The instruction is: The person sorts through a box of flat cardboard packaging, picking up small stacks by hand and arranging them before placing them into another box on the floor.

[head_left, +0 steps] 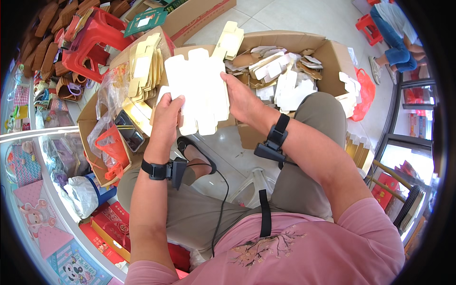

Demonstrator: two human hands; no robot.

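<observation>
Between my hands is a stack of flat white folding cartons (pixel 197 92), overexposed by the light. My left hand (pixel 169 114) grips its left edge, thumb on top. My right hand (pixel 245 101) is at the right edge, fingers partly hidden behind the stack. Left of it lies a pile of flat gold cartons (pixel 144 69). Another small bundle of pale yellow cartons (pixel 229 41) shows just beyond the stack. Farther right, an open cardboard box (pixel 285 39) holds many loose flattened cartons (pixel 272 67).
At left, a cardboard box holds a smartphone (pixel 129 130) and an orange plastic bag (pixel 112 146). A red plastic stool (pixel 101 39) stands behind it. A red bag (pixel 364 94) lies on the right-hand floor. A seated person (pixel 395 46) is at far upper right. A cable (pixel 224 199) crosses my lap.
</observation>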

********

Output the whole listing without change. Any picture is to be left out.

SOLVED PROBLEM:
The instruction is: The person sorts through a box of flat cardboard packaging, picking up small stacks by hand and arranging them before placing them into another box on the floor.

[head_left, +0 steps] 

Demonstrator: two human hands; no robot.

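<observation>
Between my hands is a stack of flat white folding cartons (pixel 197 92), overexposed by the light. My left hand (pixel 169 114) grips its left edge, thumb on top. My right hand (pixel 245 101) is at the right edge, fingers partly hidden behind the stack. Left of it lies a pile of flat gold cartons (pixel 144 69). Another small bundle of pale yellow cartons (pixel 229 41) shows just beyond the stack. Farther right, an open cardboard box (pixel 285 39) holds many loose flattened cartons (pixel 272 67).
At left, a cardboard box holds a smartphone (pixel 129 130) and an orange plastic bag (pixel 112 146). A red plastic stool (pixel 101 39) stands behind it. A red bag (pixel 364 94) lies on the right-hand floor. A seated person (pixel 395 46) is at far upper right. A cable (pixel 224 199) crosses my lap.
</observation>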

The required response has been given in full.